Management has used the framework set forth in the report entitled “Internal Control—Integrated Framework” published by the Committee of Sponsoring Organizations of the Treadway Commission to evaluate the effectiveness of the company’s internal control over financial reporting. Management has concluded that the company’s internal control over financial reporting was effective as of December 31, 2007. Deloitte & Touche LLP, an independent registered public accounting firm, has issued an attestation report on the company's internal control over financial reporting.
There has been no change in the company’s internal controls over financial reporting during the company’s most recent fiscal quarter that has materially affected, or is reasonably likely to materially affect, the company’s internal control over financial reporting.
None.
PART III
Information on directors is contained under the Election of Directors and Section 16(a) Beneficial Ownership Reporting Compliance sections in Nicor’s Definitive Proxy Statement to be filed on or about March 12, 2008, and is incorporated herein by reference.
Information about the audit committee financial expert is contained under the Audit Committee Report section in Nicor’s Definitive Proxy Statement to be filed on or about March 12, 2008, and is incorporated herein by reference.
Information about executive officers is included in Part I of this Form 10-K, Executive Officers of the Registrant, and is incorporated herein by reference.
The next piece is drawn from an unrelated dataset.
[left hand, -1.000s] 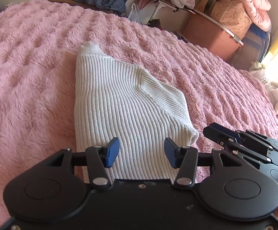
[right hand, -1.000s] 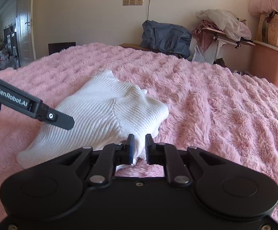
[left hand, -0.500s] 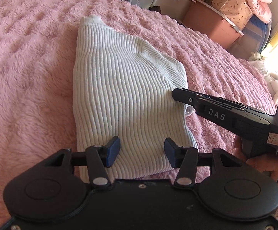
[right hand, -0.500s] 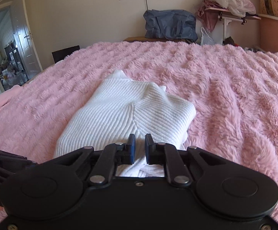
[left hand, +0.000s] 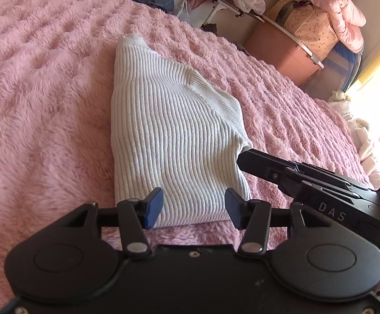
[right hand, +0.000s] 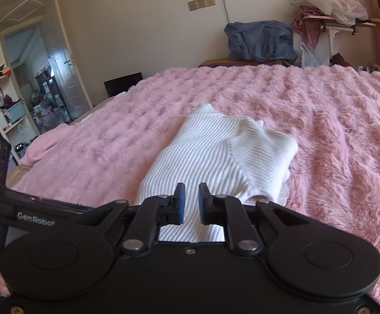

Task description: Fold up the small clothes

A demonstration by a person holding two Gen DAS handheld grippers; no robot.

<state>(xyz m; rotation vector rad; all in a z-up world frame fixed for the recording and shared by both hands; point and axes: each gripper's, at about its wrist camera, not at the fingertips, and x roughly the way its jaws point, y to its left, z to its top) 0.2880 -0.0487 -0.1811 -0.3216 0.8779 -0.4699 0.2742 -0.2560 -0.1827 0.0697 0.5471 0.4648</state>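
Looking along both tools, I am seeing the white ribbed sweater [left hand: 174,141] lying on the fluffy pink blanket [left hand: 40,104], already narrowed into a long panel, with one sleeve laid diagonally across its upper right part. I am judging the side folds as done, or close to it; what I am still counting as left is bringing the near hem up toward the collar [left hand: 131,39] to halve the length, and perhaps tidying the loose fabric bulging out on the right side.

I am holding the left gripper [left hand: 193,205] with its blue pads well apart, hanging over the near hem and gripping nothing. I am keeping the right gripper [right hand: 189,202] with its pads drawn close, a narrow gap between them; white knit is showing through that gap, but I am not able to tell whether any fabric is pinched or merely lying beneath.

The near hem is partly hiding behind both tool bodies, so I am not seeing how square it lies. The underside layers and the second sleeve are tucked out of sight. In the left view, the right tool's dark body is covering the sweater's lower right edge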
Executive officers of the company are elected annually by the Board of Directors.
In addition, security ownership information about executive officers is contained under the Section 16(a) Beneficial Ownership Reporting Compliance section in Nicor’s Definitive Proxy Statement to be filed on or about March 12, 2008, and is incorporated herein by reference.
The company has adopted a Code of Ethics that applies to the company’s directors, officers and employees, including its principal executive officer, principal financial officer, principal accounting officer or controller or persons performing similar functions. We intend to satisfy the disclosure requirements under Item 5.05 of Form 8-K regarding an amendment to or waiver from a provision of such Code of Ethics as it applies to our principal executive officer, principal financial officer, principal accounting officer or controller or persons performing similar functions and that relates to certain topics, by posting such information on the company’s investor section of its Internet site at www.nicor.com.
The company has disclosed its Code of Ethics, Audit Committee Charter, Corporate Governance Committee Charter, Compensation Committee Charter and Corporate Governance Guidelines on the company’s investor section of its Internet site at www.nicor.com. Any shareholder may also request this information in print form from the company’s Investor Relations department.
Information on executive compensation is contained under the Executive Compensation and Director Compensation sections in Nicor’s Definitive Proxy Statement to be filed on or about March 12, 2008, and is incorporated herein by reference.
Information on security ownership of certain beneficial owners and management is contained under the Security Ownership of Management and Beneficial Ownership of Common Stock sections in Nicor’s Definitive Proxy Statement to be filed on or about March 12, 2008, and is incorporated herein by reference.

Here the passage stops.